La deuxième difficulté vient de la pluralité d’acteurs habilités à contribuer, même si c’est selon des modalités et avec une intensité variables, à la détermination de la portée normative de l’intérêt général. C’est vrai en droit national : contribuent — à des titres et à des degrés divers — à la définition de l’intérêt général, le constituant, le législateur, l’administration, le juge constitutionnel et le juge dit ordinaire. C’est encore plus vrai dans le champ qui m’est imparti : l’appréhension de l’intérêt général ne peut se faire qu’en tenant compte de l’apport des traités de base, des différentes institutions créés par ces traités et des juridictions appelées à en contrôler l’interprétation et l’application. Pour des raisons de temps, mais aussi pour répondre aux voeux du Conseil constitutionnel, il a semblé souhaitable de se concentrer pour l’essentiel sur les apports juridictionnels.

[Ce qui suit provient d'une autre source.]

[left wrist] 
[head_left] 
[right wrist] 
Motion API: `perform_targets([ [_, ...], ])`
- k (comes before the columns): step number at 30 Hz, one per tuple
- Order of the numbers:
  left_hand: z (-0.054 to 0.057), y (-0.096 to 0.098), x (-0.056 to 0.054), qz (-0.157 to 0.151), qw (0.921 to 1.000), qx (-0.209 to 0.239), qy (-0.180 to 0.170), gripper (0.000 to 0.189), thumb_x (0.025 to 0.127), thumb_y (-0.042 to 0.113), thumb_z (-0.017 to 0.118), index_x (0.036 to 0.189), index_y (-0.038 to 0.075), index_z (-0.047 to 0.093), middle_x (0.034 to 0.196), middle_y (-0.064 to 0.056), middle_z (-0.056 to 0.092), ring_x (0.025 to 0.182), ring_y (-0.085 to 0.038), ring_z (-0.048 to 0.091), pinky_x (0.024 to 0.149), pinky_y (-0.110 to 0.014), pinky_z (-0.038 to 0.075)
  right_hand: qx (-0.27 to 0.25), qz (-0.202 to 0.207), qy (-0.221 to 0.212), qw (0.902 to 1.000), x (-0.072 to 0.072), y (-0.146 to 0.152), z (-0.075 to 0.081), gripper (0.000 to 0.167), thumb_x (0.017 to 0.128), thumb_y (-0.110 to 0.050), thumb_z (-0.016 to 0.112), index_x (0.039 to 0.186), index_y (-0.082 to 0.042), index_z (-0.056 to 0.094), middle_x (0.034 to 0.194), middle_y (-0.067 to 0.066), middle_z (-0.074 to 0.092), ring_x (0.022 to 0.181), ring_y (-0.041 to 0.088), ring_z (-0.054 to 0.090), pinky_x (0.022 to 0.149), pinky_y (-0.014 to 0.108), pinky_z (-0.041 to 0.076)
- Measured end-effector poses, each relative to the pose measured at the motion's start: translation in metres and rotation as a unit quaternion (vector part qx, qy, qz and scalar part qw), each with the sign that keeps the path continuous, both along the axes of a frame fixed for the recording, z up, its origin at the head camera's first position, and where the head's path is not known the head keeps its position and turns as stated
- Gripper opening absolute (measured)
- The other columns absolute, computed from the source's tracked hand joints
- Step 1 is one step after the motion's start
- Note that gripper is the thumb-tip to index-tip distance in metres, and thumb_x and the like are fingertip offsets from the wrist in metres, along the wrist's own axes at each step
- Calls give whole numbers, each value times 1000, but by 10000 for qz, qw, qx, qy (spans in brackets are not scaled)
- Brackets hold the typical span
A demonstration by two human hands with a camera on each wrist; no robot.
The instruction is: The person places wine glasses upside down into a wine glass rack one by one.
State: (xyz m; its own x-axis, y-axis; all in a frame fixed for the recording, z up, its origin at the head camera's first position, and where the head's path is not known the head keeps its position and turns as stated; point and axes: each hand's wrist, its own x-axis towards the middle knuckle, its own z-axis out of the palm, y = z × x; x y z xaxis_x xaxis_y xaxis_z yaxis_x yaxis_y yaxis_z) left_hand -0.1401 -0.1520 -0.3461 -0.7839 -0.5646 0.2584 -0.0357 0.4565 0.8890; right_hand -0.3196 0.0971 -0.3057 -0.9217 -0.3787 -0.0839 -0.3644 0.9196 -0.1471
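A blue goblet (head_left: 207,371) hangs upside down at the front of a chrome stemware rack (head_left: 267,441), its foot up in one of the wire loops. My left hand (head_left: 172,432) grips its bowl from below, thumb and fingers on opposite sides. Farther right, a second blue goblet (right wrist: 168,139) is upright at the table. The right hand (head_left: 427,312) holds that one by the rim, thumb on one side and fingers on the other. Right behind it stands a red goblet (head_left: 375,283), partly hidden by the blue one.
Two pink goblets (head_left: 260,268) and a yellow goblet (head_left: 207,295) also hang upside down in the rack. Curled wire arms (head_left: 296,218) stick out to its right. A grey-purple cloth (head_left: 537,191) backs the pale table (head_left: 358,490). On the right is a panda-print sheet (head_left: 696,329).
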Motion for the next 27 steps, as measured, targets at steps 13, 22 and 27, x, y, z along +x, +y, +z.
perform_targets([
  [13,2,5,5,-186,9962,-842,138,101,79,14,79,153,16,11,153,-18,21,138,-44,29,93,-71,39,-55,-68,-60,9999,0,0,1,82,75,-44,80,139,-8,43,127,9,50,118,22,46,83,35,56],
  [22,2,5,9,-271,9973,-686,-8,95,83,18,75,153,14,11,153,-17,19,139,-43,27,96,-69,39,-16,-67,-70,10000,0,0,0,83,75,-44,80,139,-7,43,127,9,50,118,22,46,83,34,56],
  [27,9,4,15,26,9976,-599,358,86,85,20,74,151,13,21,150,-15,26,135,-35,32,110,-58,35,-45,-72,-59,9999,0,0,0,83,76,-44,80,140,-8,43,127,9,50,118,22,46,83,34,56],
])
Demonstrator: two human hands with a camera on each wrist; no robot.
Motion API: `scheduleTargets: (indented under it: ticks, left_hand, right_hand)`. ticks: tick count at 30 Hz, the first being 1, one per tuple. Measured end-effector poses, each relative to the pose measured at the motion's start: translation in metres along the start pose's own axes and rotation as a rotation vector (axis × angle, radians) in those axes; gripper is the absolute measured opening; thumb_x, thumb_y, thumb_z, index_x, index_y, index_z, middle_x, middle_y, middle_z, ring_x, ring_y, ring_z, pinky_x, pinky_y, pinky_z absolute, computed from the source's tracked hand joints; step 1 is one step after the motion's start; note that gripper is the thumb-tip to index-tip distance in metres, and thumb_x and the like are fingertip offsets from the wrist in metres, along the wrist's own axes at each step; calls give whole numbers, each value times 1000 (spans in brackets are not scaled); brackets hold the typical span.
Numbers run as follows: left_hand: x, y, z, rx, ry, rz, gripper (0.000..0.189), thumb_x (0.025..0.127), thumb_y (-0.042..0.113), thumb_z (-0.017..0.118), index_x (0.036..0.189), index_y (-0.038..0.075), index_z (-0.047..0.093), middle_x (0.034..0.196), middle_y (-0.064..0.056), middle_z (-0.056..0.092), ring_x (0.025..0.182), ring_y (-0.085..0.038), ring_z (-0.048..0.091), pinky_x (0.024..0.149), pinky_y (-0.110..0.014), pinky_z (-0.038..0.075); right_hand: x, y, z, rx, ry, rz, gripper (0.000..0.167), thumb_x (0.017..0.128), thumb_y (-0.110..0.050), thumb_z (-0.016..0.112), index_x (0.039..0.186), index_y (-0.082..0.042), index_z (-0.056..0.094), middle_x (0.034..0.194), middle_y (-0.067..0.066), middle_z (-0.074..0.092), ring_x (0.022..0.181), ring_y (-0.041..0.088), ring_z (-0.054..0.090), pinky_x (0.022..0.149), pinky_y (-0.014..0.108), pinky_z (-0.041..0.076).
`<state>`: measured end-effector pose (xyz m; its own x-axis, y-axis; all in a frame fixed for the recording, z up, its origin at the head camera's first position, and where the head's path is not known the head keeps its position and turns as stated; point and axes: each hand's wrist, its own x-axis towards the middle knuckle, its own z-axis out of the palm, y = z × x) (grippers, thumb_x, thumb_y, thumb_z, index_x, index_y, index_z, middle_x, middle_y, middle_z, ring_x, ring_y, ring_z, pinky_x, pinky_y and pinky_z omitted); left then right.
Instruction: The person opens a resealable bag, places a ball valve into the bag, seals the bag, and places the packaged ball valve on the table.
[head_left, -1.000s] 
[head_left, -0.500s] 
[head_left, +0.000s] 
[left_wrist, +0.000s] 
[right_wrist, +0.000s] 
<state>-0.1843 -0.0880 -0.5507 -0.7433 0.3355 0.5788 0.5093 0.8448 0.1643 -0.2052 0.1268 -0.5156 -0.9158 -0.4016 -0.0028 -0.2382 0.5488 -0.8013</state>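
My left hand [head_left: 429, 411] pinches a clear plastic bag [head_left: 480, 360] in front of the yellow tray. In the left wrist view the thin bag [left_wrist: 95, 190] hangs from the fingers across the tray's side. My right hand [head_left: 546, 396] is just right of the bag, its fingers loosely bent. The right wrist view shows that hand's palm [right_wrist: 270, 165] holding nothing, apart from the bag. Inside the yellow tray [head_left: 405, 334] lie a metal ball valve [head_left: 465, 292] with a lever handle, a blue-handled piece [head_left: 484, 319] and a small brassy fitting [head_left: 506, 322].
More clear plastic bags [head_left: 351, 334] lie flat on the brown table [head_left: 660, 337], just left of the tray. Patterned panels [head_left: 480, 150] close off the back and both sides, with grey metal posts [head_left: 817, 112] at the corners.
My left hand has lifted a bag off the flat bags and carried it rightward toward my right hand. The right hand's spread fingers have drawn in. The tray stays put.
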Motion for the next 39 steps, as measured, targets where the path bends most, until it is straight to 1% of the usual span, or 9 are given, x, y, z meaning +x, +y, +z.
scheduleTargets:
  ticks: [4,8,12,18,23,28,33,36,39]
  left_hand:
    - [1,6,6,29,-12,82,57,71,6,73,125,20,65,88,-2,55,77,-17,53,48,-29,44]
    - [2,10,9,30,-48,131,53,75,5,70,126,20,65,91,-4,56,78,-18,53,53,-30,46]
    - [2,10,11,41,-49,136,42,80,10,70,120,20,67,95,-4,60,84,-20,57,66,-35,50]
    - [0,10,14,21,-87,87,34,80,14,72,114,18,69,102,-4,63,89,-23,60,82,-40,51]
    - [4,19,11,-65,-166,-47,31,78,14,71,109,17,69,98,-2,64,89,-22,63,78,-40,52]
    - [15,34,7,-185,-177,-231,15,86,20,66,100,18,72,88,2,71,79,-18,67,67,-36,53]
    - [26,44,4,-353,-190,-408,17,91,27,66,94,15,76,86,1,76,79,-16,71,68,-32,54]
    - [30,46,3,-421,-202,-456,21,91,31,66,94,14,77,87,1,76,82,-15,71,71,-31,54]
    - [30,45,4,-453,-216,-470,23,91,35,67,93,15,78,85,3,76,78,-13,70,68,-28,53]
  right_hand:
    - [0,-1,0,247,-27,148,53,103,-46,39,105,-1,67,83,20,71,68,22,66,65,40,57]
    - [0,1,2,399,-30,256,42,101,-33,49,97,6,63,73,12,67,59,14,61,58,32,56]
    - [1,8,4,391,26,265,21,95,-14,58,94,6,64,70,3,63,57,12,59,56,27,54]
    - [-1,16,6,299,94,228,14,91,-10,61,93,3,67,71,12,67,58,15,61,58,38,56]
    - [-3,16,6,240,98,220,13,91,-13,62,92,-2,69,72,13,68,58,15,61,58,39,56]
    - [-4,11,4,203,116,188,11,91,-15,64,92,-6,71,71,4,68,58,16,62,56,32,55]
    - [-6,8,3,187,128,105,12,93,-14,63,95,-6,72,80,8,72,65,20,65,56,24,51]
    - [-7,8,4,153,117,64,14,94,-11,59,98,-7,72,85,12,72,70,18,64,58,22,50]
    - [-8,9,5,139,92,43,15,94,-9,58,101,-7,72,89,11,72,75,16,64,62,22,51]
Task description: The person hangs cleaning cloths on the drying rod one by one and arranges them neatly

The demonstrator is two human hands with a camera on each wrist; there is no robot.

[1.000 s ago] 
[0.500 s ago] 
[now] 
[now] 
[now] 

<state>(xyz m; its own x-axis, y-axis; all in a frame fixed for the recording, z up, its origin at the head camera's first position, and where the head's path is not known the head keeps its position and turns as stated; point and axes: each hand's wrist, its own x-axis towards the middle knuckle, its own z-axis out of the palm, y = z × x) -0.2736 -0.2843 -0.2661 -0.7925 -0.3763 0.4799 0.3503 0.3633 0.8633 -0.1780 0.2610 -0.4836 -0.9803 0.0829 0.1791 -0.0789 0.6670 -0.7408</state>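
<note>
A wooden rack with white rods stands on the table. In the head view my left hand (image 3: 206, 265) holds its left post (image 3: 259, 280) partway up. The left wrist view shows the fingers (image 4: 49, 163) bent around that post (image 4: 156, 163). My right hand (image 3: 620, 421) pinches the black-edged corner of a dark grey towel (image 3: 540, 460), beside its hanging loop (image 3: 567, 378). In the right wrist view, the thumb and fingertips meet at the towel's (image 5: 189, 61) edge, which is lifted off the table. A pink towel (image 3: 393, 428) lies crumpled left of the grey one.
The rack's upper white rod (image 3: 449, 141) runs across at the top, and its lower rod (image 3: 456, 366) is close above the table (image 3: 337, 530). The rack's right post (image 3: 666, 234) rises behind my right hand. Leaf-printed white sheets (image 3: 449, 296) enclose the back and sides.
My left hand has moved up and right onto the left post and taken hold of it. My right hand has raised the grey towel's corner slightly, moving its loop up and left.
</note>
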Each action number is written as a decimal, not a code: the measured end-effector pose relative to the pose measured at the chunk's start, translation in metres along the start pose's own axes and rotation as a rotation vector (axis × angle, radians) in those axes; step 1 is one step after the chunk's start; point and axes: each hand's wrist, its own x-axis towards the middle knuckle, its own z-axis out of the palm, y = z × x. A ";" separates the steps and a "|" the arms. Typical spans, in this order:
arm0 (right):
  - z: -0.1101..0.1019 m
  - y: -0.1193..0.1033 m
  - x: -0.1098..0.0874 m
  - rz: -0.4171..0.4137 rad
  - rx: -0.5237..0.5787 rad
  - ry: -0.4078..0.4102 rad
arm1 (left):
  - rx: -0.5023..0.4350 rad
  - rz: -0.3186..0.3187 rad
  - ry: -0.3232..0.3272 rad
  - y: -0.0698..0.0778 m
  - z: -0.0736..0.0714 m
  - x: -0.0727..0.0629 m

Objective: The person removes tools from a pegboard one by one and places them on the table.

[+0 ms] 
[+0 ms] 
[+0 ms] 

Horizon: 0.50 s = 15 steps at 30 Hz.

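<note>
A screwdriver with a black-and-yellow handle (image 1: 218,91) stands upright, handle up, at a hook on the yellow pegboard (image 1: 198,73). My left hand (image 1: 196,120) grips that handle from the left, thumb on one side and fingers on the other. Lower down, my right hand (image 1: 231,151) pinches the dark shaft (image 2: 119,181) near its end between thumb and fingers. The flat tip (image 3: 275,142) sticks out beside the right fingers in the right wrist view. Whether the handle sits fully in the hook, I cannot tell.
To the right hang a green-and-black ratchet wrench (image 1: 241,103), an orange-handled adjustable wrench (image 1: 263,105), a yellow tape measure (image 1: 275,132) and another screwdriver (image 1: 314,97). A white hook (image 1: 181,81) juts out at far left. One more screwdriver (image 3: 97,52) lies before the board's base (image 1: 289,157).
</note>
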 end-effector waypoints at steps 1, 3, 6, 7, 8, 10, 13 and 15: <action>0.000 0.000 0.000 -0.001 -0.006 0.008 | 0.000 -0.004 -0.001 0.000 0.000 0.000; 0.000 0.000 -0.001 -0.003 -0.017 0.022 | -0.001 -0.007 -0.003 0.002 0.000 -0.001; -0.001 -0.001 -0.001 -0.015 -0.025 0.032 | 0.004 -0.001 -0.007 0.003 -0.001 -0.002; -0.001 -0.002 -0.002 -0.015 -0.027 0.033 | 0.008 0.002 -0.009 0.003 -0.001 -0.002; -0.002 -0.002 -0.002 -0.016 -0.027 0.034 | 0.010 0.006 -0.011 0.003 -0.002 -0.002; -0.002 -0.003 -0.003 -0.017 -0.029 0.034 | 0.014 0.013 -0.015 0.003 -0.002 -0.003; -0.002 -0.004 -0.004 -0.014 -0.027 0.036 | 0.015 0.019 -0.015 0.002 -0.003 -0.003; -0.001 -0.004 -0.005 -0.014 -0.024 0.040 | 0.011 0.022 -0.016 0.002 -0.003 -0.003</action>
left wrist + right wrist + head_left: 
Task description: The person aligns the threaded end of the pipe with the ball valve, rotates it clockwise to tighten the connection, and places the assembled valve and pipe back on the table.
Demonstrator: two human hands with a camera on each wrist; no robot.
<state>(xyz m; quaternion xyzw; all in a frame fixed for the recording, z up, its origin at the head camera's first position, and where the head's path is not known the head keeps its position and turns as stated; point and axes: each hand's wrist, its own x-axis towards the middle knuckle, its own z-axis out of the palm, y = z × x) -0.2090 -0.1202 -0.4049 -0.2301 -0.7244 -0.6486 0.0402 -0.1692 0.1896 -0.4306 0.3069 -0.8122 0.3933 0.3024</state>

La troisième difficulté — qui n’est pas propre au regard porté sur l’intérêt général national par les droits européen ou communautaire — renvoie évidemment au caractère fuyant de la notion juridique d’intérêt général. Le Rapport public du Conseil d’Etat de 1999 avait bien montré que l’unité sémantique « intérêt général », comme diraient les linguistes, est particulièrement polysémique, que la profusion de termes proches (intérêt collectif, intérêt commun, intérêt de tous, intérêt national, bien commun) favorise la confusion des idées. On peut ajouter que de plus le concept d’intérêt général ne peut être appréhendé en faisant abstraction des « produits dérivés », tels que utilité publique, ordre public, service public, ou des déclinaisons de l’intérêt général, telles que sécurité publique, moralité publique, santé publique, protection de l’environnement, développement durable, intérêt des générations futures …
Les quelques travaux consacrés à l’intérêt général en droit communautaire confirment sans surprise ce constat général, ce qui ne facilite pas l’exercice d’identification des apports des droits européens à la notion d’intérêt général mise en œuvre dans le cadre national.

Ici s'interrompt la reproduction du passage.